* Work to be completed
Take from the listing each line that has the string "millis".

* Given data
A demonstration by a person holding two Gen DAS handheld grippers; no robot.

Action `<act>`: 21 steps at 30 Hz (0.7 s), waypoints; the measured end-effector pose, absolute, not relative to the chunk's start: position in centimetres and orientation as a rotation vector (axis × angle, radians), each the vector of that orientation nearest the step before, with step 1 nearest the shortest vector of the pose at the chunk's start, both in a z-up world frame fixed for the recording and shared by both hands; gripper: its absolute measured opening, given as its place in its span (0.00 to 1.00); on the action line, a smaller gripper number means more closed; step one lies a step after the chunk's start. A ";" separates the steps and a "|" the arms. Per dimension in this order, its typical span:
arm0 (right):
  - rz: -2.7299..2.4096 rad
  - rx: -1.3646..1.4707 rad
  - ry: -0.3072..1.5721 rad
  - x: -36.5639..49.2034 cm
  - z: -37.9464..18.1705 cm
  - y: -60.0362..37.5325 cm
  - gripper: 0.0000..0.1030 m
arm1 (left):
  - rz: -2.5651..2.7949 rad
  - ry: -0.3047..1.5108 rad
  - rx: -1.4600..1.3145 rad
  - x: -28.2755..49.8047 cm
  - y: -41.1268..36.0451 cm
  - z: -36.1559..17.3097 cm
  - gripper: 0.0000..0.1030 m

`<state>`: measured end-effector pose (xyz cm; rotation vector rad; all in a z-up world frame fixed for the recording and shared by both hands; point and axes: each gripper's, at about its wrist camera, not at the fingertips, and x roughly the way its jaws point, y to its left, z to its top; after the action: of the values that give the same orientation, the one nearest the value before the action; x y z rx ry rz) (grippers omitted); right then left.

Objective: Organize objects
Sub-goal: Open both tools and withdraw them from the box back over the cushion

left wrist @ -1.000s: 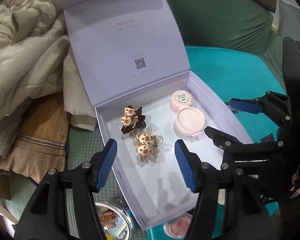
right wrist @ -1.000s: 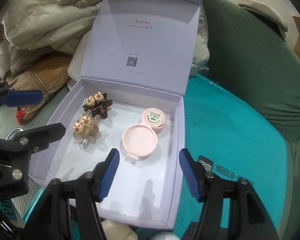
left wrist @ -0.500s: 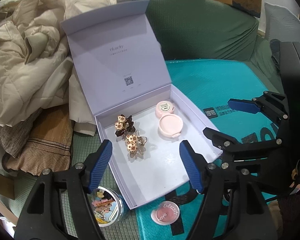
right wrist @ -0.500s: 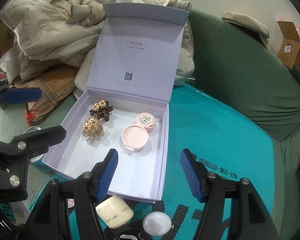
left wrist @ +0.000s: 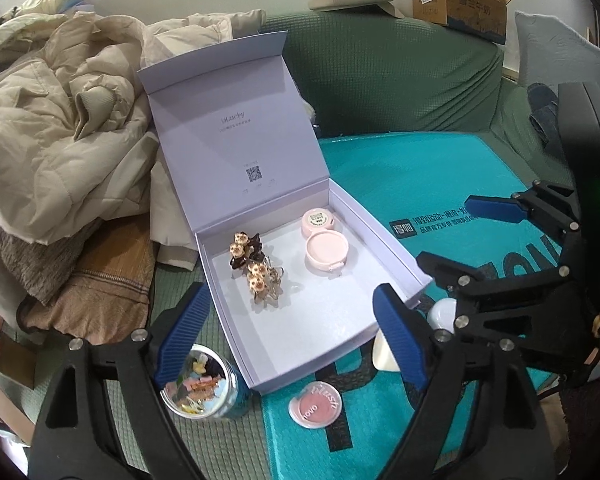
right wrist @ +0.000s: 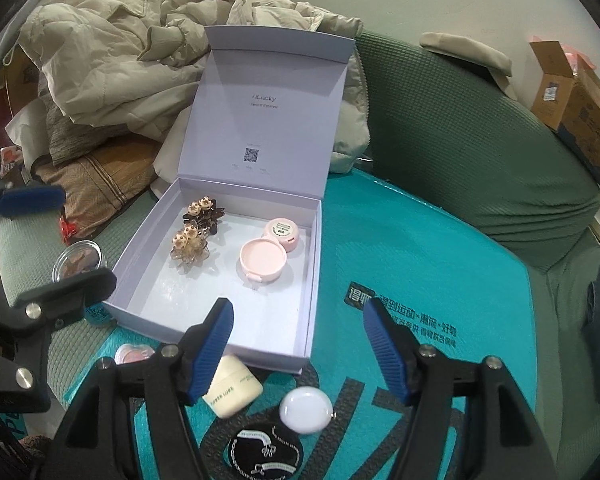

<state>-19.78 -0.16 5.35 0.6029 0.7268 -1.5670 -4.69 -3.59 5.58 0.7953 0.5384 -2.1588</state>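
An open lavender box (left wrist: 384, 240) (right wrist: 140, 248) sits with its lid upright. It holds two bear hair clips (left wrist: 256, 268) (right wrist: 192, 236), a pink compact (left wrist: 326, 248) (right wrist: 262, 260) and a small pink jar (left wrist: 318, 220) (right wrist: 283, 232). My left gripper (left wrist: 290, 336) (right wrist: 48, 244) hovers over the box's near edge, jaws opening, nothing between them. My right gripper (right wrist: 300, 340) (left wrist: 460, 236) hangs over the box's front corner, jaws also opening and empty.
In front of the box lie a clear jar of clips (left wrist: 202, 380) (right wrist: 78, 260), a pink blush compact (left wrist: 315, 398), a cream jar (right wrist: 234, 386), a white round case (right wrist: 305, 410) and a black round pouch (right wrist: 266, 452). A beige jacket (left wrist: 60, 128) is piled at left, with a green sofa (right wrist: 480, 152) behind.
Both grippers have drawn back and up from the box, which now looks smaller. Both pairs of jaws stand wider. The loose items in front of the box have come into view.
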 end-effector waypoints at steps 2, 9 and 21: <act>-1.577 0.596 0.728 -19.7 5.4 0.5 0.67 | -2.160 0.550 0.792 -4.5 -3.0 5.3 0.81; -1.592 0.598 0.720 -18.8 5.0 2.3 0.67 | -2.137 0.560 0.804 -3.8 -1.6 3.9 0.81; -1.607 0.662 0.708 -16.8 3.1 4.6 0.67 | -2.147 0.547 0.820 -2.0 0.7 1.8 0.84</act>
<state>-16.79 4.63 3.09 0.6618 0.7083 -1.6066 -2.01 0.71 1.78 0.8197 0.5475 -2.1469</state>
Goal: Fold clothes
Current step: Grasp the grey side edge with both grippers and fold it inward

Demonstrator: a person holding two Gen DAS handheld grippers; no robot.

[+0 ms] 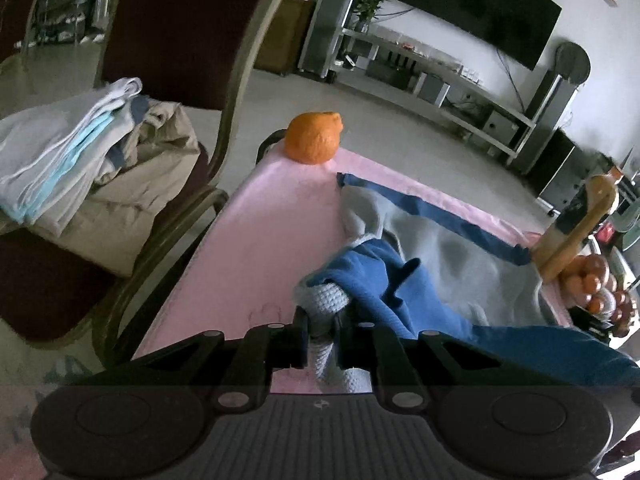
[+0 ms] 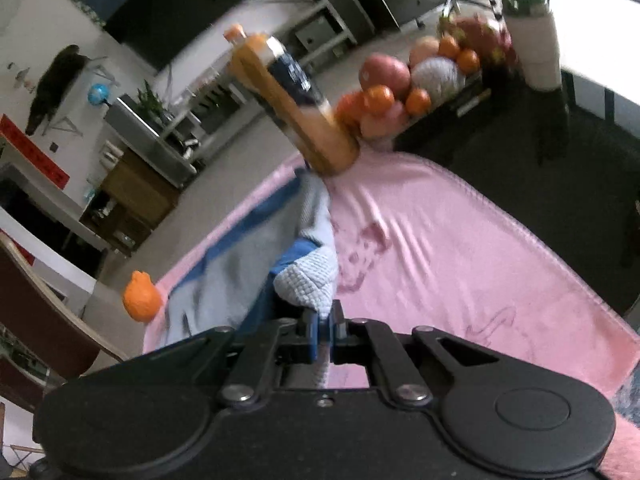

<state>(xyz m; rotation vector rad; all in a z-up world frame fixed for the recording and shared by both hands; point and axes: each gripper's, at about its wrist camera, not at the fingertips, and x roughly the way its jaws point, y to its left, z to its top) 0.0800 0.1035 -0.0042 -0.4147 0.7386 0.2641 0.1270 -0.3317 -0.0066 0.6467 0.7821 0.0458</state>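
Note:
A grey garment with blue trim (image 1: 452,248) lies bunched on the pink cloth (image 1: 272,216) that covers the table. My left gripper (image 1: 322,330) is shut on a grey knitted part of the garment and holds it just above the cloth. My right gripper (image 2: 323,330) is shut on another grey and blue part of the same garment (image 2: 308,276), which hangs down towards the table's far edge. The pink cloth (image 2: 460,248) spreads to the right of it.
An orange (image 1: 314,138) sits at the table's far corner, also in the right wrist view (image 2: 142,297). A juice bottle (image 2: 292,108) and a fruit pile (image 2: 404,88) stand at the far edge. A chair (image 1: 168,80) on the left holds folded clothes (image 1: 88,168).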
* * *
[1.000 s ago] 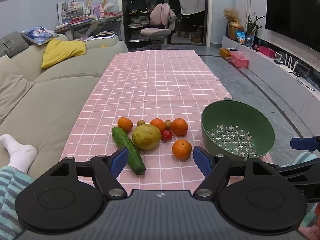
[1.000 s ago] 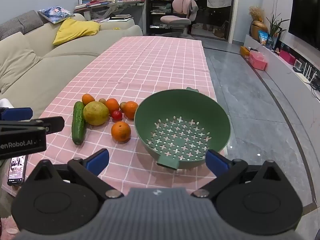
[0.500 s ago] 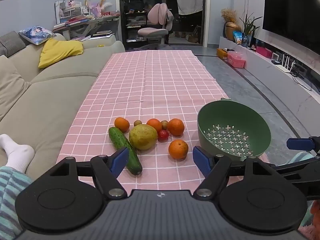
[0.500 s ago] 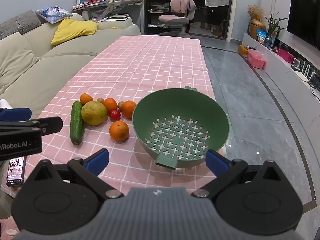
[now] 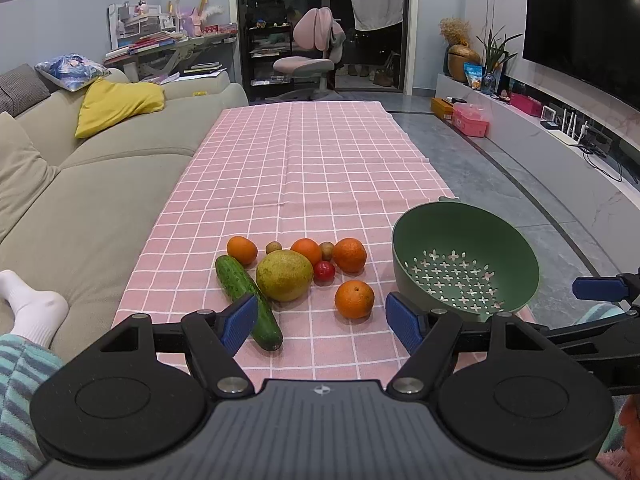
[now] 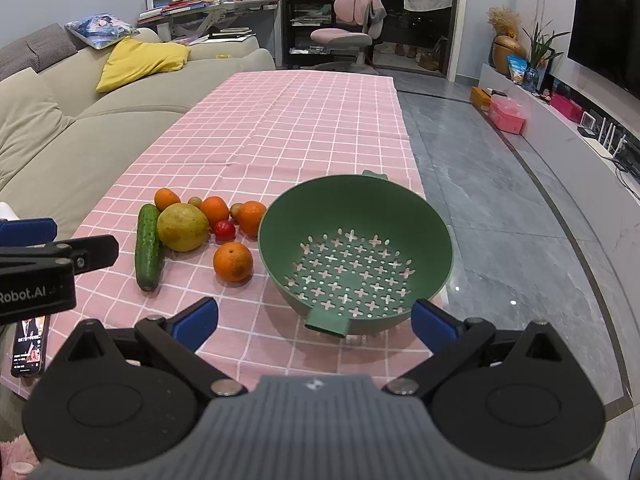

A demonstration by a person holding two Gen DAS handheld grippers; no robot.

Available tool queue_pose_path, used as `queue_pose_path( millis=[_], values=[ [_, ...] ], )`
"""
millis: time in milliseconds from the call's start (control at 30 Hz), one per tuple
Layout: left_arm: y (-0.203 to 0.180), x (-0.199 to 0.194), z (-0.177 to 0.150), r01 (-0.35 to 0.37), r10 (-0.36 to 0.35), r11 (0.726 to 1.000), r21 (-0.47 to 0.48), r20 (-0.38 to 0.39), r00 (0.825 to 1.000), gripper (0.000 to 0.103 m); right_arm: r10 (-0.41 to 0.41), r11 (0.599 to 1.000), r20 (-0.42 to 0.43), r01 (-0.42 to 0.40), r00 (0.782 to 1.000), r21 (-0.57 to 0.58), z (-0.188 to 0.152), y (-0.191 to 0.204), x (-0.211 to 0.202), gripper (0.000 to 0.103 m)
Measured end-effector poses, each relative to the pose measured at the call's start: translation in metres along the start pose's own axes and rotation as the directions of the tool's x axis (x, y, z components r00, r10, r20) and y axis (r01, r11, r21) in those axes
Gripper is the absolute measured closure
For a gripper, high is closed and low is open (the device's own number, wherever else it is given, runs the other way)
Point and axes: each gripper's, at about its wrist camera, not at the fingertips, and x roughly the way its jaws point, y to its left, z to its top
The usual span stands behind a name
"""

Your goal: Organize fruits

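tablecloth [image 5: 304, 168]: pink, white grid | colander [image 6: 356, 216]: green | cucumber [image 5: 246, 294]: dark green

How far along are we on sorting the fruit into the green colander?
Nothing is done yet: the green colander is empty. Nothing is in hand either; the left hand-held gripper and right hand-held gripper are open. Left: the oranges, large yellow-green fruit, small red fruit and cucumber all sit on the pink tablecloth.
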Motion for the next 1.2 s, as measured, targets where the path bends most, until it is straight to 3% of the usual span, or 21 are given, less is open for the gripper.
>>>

* Exercise answer
Available tool queue_pose_path, used as `queue_pose_path( millis=[_], values=[ [_, ...] ], )`
millis: time in milliseconds from the call's start (control at 30 Hz), one per tuple

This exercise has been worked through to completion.